MATERIAL PROVIDED:
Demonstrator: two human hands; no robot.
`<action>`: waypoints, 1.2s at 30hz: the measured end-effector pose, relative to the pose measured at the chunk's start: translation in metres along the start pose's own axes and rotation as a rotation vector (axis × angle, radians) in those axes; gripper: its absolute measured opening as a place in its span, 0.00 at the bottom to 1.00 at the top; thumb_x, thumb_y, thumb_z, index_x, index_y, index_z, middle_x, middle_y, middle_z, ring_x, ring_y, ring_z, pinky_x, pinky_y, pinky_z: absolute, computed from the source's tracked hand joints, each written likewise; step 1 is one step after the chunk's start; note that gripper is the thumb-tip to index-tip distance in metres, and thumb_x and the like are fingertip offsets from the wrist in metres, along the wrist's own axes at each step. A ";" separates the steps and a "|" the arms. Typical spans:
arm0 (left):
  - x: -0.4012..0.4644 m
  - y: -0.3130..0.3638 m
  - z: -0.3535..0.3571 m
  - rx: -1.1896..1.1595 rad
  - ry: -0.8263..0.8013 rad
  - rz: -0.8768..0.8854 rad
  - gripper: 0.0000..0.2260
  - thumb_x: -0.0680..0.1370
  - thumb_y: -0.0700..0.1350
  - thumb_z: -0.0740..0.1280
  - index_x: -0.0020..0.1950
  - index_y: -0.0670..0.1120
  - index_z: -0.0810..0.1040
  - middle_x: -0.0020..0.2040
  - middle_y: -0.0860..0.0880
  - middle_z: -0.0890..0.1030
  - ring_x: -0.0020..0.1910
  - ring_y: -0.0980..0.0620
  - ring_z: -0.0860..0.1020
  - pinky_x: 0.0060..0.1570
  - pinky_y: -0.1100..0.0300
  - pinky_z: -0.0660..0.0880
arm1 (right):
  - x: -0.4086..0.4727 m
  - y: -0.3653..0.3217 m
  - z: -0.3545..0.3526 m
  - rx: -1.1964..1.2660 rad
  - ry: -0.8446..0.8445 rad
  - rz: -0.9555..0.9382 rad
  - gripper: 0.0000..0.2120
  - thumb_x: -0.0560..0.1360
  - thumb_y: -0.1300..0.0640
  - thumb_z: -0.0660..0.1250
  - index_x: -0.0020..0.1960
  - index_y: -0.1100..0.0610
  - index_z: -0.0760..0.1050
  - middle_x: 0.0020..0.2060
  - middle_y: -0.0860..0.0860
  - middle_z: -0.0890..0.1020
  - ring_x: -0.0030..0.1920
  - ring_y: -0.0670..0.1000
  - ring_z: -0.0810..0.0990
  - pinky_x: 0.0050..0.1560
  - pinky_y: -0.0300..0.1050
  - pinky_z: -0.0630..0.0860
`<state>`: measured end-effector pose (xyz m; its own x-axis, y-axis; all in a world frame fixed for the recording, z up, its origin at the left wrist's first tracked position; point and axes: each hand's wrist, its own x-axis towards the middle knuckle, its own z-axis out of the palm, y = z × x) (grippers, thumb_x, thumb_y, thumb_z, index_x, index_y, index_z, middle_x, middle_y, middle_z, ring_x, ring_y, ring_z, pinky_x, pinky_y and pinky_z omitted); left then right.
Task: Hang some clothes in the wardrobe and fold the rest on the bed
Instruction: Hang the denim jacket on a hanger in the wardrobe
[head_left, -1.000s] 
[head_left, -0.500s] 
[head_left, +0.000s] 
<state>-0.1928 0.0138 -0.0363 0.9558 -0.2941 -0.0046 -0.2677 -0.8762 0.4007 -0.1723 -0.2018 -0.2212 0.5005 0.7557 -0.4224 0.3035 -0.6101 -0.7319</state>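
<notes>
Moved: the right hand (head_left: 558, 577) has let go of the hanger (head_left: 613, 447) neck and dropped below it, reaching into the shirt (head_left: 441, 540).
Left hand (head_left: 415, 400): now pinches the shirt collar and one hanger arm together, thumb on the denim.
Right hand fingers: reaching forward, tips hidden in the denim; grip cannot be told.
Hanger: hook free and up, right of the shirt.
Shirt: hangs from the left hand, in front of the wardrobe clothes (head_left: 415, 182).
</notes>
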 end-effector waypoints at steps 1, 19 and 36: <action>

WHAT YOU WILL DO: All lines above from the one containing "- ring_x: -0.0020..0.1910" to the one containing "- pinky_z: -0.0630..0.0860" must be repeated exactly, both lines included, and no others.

RESPONSE BELOW:
  - ring_x: -0.0020..0.1910
  - ring_y: -0.0980..0.0620
  - ring_z: -0.0860..0.1020
  - pinky_x: 0.0060..0.1570
  - pinky_y: -0.1100..0.0300
  - pinky_z: -0.0660..0.0880
arm1 (right):
  - x: -0.4086..0.4727 m
  - y: -0.3653..0.3217 m
  - z: -0.3545..0.3526 m
  - rx: -1.1964..1.2660 rad
  - ry: -0.8446..0.8445 rad
  - rz: -0.9555..0.9382 rad
  - gripper: 0.0000..0.2120
  - thumb_x: -0.0560..0.1360
  - thumb_y: -0.1300..0.0640
  - thumb_z: -0.0660..0.1250
  - index_x: -0.0020..0.1960
  - index_y: -0.1100..0.0610
  - index_z: -0.0760..0.1050
  - middle_x: 0.0020..0.2060
  - middle_y: -0.0860..0.0860
  - middle_z: -0.0890..0.1020
  - ring_x: -0.0030..0.1920
  - ring_y: -0.0670..0.1000
  - ring_z: -0.0810..0.0990
  - pinky_x: 0.0050..0.1560
  - pinky_y: -0.0300..0.1050
  - pinky_z: -0.0630..0.0860

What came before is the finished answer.